# The Ubuntu Forum Community > Other Discussion and Support > Art & Design >  My new desk!

## zagortenay

So what do you say about it!

----------


## lisati

Nice!

----------


## zagortenay

Thanks

----------


## kn0w-b1nary

Good one!

----------


## zagortenay

Thanks people!

----------


## zagortenay

What do you say???

----------


## kn0w-b1nary

interesting, to say the least.  :Capital Razz:

----------


## Copper Bezel

That's pretty gorgeous, actually - that icon theme, I mean. Are those yours, or did you download a theme somewhere? Looks a bit like one I ran into called Kreski Lines, but that one seemed incomplete.

----------


## zagortenay

This set is called "Ubo" Well see the thing about these icons is that they could have been mine or yours or anyone else's because the concept is so ingenious!The guy who did them actually drew them and then scanned them and painted them in gimp.I mean what an original and yet simple concept that is!I might even try to do some myself since i am a talented drawer.Anyway keep in mind that this set isn't even completed yet!!And here is the site where you can find it!

http://gnome-look.org/content/show.p...content=122078

----------


## WarrenSH

Nice work on the layout. Everthing flows very well together. Have you looked into using CONKY?

----------


## WarrenSH

The colors and Icons flow well nice work

----------


## zagortenay

Thanks for the compliments and not at all.I think conky is just f** up.I mean if it would have a simple GUI then OK but like this no.And i dont know but i like it simple and conky would ruin the simplicity of this desk  :Smile:

----------


## zagortenay

Thanks a lot!

----------


## ayesha19872

Wow, its really nice.

----------


## zagortenay

Thanks

----------


## zagortenay

I just love Bleach!!!

----------


## alaukikyo

where is it?

----------


## maqtanim

Nice one! Liked it!

----------


## maqtanim

Cool and simple one... Liked it!

----------


## overdrank

Threads merged.

----------


## zagortenay

Why the **** are these treads merged

----------


## Copper Bezel

Because you're creating clutter. You're the same person posting on the same topic. There's no reason to have three separate threads for that.

----------


## zagortenay

What do you say do you like it???

P.S. Please people dont merge this tread again at least  not for today!  :Smile:

----------


## Copper Bezel

I do like the text dock icons. I've seen that elsewhere - it's really neat when combined with Conky stuff using the same font.

----------


## maqtanim

> What do you say do you like it???
> 
> P.S. Please people dont merge this tread again at least  not for today!

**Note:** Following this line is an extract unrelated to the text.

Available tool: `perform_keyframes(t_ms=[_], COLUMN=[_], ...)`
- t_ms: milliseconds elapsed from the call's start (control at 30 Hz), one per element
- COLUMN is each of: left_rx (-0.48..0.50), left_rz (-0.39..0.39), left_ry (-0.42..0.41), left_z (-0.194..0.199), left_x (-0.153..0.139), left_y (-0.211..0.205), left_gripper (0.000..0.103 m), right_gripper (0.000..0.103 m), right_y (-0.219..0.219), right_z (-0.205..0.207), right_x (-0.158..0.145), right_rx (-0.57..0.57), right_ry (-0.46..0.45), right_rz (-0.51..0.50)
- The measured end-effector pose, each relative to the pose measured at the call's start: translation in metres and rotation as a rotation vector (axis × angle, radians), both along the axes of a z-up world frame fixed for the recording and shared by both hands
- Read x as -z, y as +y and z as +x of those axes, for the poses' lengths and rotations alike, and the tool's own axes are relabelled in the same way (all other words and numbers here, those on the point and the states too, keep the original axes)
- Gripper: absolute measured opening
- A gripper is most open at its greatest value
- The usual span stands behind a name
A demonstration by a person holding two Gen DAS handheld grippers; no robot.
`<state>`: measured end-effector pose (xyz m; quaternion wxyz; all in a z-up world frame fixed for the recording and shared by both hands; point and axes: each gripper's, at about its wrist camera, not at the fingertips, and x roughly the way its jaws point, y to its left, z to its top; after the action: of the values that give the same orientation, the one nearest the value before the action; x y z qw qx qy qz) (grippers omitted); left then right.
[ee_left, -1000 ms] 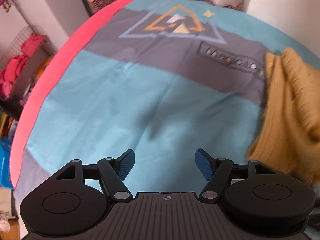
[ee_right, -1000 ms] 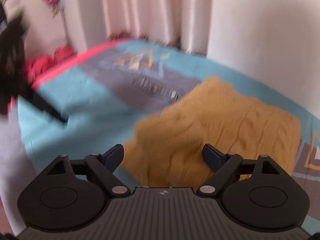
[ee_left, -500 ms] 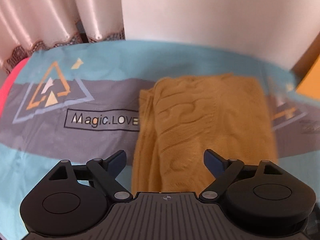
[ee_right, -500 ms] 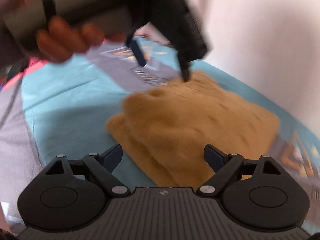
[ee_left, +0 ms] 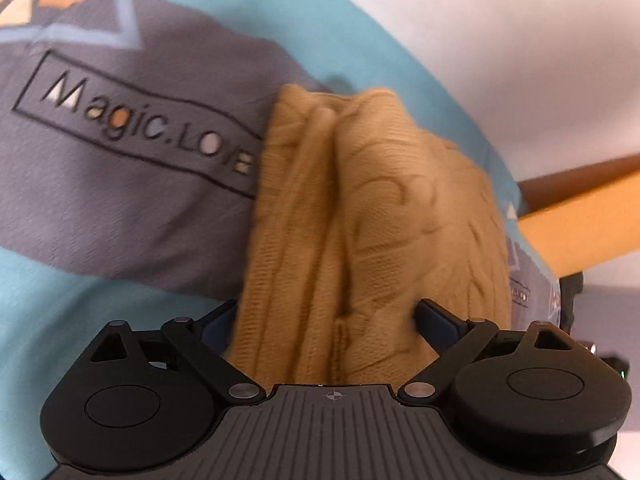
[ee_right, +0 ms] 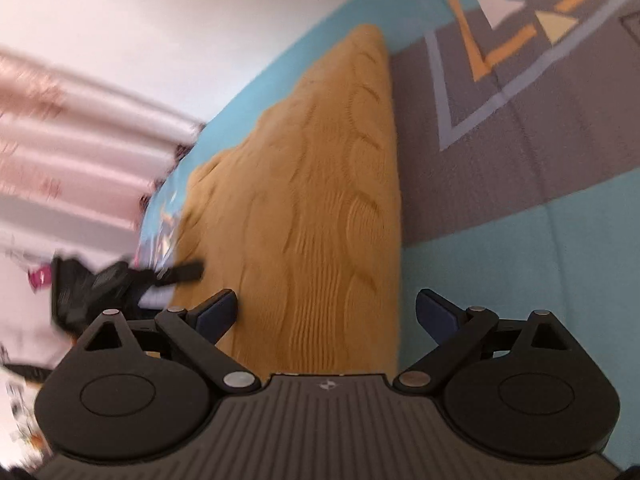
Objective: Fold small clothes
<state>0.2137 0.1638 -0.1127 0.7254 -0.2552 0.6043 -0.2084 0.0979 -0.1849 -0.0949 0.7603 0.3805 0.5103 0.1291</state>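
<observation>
Both grippers have come much closer to the sweater since half a second ago, when the left one looked at it from further back and the right one saw it from a distance. Now the left gripper (ee_left: 326, 316) has its two fingers spread wide, and the folded edge of the mustard sweater (ee_left: 372, 216) fills the gap between them. The knit bulges up between the blue pads (ee_left: 434, 314), but the pads are not pressed together, so the gripper is open around the cloth and not clamping it. The left pad is mostly hidden behind the fabric.

The right gripper (ee_right: 326, 314) is also open, with its fingers far apart. The sweater (ee_right: 320, 184) lies flat in front of it and runs away from the camera. The left finger sits over the knit, while the right finger is over the bed sheet (ee_right: 520, 264), just beside the straight long edge of the sweater. Whether the fingers touch the cloth I cannot tell.

The sweater rests on the sheet, which is teal with a grey band. In the left view the sweater covers the end of the printed words (ee_left: 148, 128) on the grey band. In the right view a printed triangle (ee_right: 516, 20) is on the sheet beside it. The other gripper (ee_right: 120, 280) shows blurred at the far left corner of the sweater. A white wall (ee_left: 520, 40) stands behind the bed.
</observation>
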Motion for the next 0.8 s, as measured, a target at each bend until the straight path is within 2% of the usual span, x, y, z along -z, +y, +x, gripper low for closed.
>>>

How did you do the text-only-DOCK??

----------


## zagortenay

Simply change the icons to text icons simple as that

----------


## zagortenay

What do you say is it good???

----------


## homeless36

it's awesome ..

----------


## zagortenay



----------


## howefield

Threads merged.

----------


## SunWarming

What's the name of the dock used?

----------


## zagortenay

Cairo dock

----------


## SunWarming

yeah, got that installed, could you perhaps tell me the theme or icon set?

----------


## zagortenay

Well for the icons there is a small problem.I have created them self so you have to give me a list of the icons you want to have and i will create them for you! Is that ok.?I can also give you the indicator png if you want.And for the dock background see i have just drawn it onto the wallpaper in gimp so if you want i can give you the modified wallpaper so you can use it as well!

----------


## Rasa1111

so is this the new "show off your desktop" thread? lol

 I thought we weren't doing that anymore until the forum was "fixed"?

----------


## zagortenay

Well what do i know.I thought that could post as many treads as i can and this happened!

----------


## Rasa1111

lol,
it's all good, i'm sure.
No worries.  :Smile: 
here's my new Ubuntu 10.10 thinkpad~
thinkpad2-.jpg
thinkpad1-.jpg

edit: new conky! lol.  :Smile: 
thinkpad3.jpg

----------


## me4oslav

Here is mine new one:

Wallpaper:
http://gnome-look.org/content/show.p...content=139259 ( The Final version, it is actually entirely created by me  :Wink:  )
GTK Theme:
Orta
Icons:
Faenza
Dock:
AWN with DockBarX

----------


## Lagunatic

What is that icon launcher called? I have been looking for a good one for Ubuntu for ages.

----------


## me4oslav

Avant Windows Navigator is the dock and the launcher is the applet DockBarX which works with AWN and gnome-panel.
Here are instructions:
http://www.webupd8.org/2011/02/dockb...ased-with.html

----------


## Austin25

Here are mine. I can't decide which one I like more.

----------


## Rasa1111

#2! lol

----------


## ellis25oakley

Great! It is very nice.

----------


## Austin25

> #2! lol


Yeah, I like how number one is more definite, but number two is brighter and seems less blank.

----------


## zagortenay



----------


## zagortenay



----------


## Timmer1240

Heres mine

----------


## Dj Carpenter

> So what do you say about it!


Would you mind telling me what theme you're using, etc? I just started using Ubuntu today so I'm a bit behind on how to use docks and themes.

----------


## sherryabhy

These layout is looks such a very amazing as well as superb. I like the second one, it will looks such a best and attractive wallpaper in desktop or laptop. I hope everyone give a vote in second picture.

----------


## me4oslav

Ubuntu 11.04 Natty Narwhal:

Compiz + Unity + Conky  :Wink: 
If you want the wallpaper just ask  :Capital Razz:

----------


## aznrice

Nice, I just literally finished mines. I like gnome but I wish I could KDE.  :Sad:  The only reason why I'm using gnome is because my wifi won't connect to my stupid school's wifi security.  :Sad:

----------


## KegHead

Hi!

Cool, cool!

KegHead

----------


## Shaneuk

This is really nice. I'm probably going to do something like this in the near future.

----------


## me4oslav

KDE 4.6.1:

And sorry for the language in the screenshot, I'm from Bulgaria.

----------


## Copper Bezel

You don't need to apologize for being Bulgarian. = ) 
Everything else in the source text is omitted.